One of the biggest limitations companies face with document processing is traditional solutions. Instead of learning from the know-how of other projects, new and expensive projects are inevitable. Parashift shows that this can be done differently with a unique solution for document extraction. Instead of frustrating limitations, the slogan is global AI training that benefits all users on the platform equally.
Swarm Learning maximizes document learning across all customers and document types without ever sharing the actual data
Parashift’s Swarm Learning technology for intelligent document processing makes this a reality for organizations. Thanks to its fundamentally different approach, no expensive projects are required to get started with powerful document extraction.
TL;DR
Because of unique Swarm Learning technology and global AI training, you don’t need an expensive project to get started with powerful automated document extraction.
Contents
1. Unique Swarm Learning technology
2. Continuous Machine Learning
3. Effortless setup of new document types
1. Unique Swarm Learning technology
Outdated infrastructure, weak solutions and methods with tedious template creation: The reasons for large and expensive document processing projects are numerous. Conventional systems that tie their learning models to document types and allow only client specific learning contribute to these limitations.
This is contrasted by the Parashift IDP platform with its Swarm Learning technology for document extraction solutions. The Swarm Learning approach is fundamentally different than that of traditional solutions.
Overview:
1. Cloud AI OCR solution: Parashift platform runs in the cloud (GDPR compliant), which makes global learning across all customers, interactions and document types possible in the first place.
2. A fundamentally different system: Instead of linking learning models to document types, Parashift uses Swarm Learning to divide learning models into extraction entities (in a software application, this could be a data field, for example). All learning models and learning methods are executed per extraction entity.
3. Learning models decoupled from document types: To ensure that extraction methods can always be related to each other in new ways, extraction entities are separated from document types and decoupled from learning models. This methodology is applied independently of the extraction approach itself.
4. Multiple models for the same field entity: Per extraction entity, learning models and extraction mechanisms can be put in competition with each other. Another model represents the evaluation of the best learning model and extraction method in each case. This allows learning models to be improved regardless of document type.
5. No additional learning effort required: This improvement means that no additional learning effort is required for the same extraction entities. There is no need to set up and train models.
6. Every client benefits from the learning of other clients: Global AI training benefits all users on Parashift IDP platform. The learning models get better, even without processing their own document types. Thus, a “swarm effect” is achieved. This allows smaller and therefore also cheaper projects.

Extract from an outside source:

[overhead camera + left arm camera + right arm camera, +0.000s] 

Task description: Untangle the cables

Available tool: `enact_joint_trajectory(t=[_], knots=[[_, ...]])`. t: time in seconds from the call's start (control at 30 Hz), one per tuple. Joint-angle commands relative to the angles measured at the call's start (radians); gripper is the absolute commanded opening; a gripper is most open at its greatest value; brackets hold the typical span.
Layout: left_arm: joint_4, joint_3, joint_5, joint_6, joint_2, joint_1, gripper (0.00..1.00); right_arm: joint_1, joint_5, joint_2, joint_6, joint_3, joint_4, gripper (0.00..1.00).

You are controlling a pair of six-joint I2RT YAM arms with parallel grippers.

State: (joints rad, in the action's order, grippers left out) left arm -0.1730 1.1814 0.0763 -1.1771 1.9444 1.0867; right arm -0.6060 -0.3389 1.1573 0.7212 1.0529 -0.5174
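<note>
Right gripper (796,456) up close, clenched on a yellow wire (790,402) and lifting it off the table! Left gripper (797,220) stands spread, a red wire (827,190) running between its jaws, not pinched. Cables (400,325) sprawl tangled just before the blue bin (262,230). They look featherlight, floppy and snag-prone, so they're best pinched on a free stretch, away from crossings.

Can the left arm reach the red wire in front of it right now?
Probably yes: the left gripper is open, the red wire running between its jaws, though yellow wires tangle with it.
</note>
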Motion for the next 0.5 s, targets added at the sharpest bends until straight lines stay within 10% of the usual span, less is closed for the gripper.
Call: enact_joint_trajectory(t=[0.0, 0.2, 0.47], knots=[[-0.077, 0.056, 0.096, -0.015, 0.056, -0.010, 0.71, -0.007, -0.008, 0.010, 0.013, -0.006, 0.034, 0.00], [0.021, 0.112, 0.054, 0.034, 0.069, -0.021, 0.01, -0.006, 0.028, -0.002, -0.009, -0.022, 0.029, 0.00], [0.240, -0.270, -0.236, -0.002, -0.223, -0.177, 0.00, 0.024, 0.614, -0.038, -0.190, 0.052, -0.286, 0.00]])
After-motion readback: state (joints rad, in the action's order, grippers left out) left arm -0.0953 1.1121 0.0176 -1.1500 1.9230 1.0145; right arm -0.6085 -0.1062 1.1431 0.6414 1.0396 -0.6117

2. Continuous Machine Learning
Parashift’s Swarm Learning is based on an autonomous Machine Learning cluster. Machine Learning algorithms train on billions of data points and across all clients. With the fully automated Machine Learning cluster and continuous learning on the job, an efficient way to automate document processes is realized not only quickly, but also without additional effort for users.
Preconfigured and -trained document types allow immediate start without expensive projects
3. Effortless setup of new document types
Another huge benefit that is only made possible by Swarm Learning is the document type editor on the Parashift platform. Due to the numerous ready-to-use and pre-trained extractors, the simple and time-reduced configuration of new document types is feasible. Individual document types can be created within a very short time by drag & drop.
The effortless setup of new document types underlines the claim that you don’t need expensive projects to get started with Document AI.